Data extracted from a collection
BEGIN
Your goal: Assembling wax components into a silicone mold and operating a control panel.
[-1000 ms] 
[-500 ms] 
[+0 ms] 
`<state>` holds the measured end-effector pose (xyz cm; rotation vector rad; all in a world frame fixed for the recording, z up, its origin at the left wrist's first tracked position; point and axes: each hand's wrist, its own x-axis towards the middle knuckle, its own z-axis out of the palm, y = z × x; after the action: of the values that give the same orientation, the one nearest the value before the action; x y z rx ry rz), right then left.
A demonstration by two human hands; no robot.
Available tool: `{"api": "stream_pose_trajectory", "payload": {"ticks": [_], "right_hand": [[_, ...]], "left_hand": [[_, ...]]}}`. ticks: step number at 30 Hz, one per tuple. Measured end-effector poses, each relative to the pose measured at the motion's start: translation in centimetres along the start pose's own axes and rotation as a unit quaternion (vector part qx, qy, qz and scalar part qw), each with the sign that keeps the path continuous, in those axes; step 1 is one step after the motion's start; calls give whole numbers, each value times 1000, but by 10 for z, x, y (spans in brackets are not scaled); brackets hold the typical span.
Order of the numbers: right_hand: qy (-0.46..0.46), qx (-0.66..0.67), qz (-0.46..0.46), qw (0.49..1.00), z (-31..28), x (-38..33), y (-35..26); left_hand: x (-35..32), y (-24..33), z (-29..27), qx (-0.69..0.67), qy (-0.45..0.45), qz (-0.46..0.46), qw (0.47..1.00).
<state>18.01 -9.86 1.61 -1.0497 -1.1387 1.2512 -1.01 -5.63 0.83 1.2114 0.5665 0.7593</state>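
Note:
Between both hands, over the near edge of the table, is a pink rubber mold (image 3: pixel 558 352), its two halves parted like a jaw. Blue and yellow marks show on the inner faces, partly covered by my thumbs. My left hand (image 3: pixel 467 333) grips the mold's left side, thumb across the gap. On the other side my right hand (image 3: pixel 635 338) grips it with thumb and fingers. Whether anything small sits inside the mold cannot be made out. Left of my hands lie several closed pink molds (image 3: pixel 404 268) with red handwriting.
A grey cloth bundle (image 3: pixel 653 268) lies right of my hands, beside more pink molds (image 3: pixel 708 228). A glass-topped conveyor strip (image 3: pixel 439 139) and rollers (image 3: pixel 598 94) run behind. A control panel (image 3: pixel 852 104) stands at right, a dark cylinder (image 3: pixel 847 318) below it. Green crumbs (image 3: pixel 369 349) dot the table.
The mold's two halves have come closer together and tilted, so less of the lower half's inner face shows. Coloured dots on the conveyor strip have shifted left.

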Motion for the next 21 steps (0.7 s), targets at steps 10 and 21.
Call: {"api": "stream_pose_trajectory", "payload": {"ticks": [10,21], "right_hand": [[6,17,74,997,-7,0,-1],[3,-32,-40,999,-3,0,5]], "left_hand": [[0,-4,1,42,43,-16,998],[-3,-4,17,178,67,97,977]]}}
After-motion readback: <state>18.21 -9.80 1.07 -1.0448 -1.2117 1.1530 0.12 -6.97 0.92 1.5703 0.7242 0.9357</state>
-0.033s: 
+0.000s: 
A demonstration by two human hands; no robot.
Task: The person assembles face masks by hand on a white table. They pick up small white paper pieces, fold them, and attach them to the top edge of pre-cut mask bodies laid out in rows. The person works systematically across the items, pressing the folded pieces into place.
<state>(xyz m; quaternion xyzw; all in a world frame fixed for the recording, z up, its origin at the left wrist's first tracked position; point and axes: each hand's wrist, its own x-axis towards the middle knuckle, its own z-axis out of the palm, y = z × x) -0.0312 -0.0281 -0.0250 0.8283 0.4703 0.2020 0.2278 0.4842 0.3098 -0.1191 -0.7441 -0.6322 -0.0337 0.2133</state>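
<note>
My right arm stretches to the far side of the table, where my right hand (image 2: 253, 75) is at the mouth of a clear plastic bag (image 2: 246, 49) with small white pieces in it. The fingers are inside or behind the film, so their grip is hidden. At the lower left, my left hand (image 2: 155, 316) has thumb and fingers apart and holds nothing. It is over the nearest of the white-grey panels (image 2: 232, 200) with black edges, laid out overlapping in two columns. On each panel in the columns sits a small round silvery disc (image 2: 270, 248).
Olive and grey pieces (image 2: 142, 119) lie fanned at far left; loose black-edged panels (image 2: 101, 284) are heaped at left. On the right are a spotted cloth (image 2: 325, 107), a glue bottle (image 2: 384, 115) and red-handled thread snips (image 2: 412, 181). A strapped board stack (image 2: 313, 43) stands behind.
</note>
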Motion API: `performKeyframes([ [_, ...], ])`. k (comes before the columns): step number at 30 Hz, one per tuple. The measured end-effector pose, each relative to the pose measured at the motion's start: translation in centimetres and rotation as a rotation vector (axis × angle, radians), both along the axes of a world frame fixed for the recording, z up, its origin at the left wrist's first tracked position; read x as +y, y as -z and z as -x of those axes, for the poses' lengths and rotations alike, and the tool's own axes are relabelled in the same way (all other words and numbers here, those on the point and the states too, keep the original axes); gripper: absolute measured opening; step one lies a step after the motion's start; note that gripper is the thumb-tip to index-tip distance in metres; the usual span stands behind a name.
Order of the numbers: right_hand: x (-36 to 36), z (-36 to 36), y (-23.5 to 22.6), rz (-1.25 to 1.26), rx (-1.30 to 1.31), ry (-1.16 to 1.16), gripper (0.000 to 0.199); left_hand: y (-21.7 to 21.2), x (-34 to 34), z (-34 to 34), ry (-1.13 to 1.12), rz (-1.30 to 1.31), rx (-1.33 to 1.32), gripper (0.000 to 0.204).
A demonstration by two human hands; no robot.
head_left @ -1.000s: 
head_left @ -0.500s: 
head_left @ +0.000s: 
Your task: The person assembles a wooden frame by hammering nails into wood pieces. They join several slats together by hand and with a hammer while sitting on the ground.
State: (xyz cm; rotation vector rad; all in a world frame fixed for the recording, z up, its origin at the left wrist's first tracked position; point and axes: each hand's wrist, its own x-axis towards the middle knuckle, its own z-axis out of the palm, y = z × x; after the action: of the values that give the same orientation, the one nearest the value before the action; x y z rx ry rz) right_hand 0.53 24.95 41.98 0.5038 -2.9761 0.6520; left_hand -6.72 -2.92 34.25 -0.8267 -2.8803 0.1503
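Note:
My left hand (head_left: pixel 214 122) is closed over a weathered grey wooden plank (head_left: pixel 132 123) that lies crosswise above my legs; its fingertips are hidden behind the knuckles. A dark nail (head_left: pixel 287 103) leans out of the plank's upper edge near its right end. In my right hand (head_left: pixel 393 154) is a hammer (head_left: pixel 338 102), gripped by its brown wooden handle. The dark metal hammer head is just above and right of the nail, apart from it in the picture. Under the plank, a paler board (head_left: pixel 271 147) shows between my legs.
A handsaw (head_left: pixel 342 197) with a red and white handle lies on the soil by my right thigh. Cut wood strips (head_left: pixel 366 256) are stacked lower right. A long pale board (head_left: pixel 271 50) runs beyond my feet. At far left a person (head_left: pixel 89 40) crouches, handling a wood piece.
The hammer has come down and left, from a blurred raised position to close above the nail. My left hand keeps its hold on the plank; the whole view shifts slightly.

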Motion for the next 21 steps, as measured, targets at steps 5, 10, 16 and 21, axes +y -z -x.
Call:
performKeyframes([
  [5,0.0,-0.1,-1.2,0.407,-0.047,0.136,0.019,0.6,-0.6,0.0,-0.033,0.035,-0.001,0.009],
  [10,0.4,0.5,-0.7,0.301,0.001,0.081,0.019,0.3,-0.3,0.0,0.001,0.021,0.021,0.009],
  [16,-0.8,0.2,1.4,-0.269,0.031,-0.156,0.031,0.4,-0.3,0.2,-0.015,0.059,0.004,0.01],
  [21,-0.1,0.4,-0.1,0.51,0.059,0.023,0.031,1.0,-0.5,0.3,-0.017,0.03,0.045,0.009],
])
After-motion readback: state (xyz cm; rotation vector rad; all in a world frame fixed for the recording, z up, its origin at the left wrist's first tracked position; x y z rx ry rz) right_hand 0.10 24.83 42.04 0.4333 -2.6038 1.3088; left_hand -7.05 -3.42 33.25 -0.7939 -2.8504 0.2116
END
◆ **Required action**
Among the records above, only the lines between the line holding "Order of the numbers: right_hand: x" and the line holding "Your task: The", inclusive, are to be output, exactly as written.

◆ **Solution to the exercise**
Order of the numbers: right_hand: x (-36 to 36), z (-36 to 36), y (-23.5 to 22.6), rz (-1.25 to 1.26), rx (-1.30 to 1.31), ry (-1.16 to 1.16), gripper (0.000 to 0.199); left_hand: y (-21.7 to 21.2), x (-34 to 34), z (-34 to 34), ry (-1.13 to 1.12), rz (-1.30 to 1.31), rx (-1.33 to 1.32), gripper (0.000 to 0.204).
A demonstration by two human hands; no robot.
head_left @ -1.000s: 
head_left @ -0.500s: 
head_left @ +0.000s: 
Your task: The person assembles a wooden frame by hammering nails into wood pieces. They join several slats together by hand and with a hammer while sitting on the ground.

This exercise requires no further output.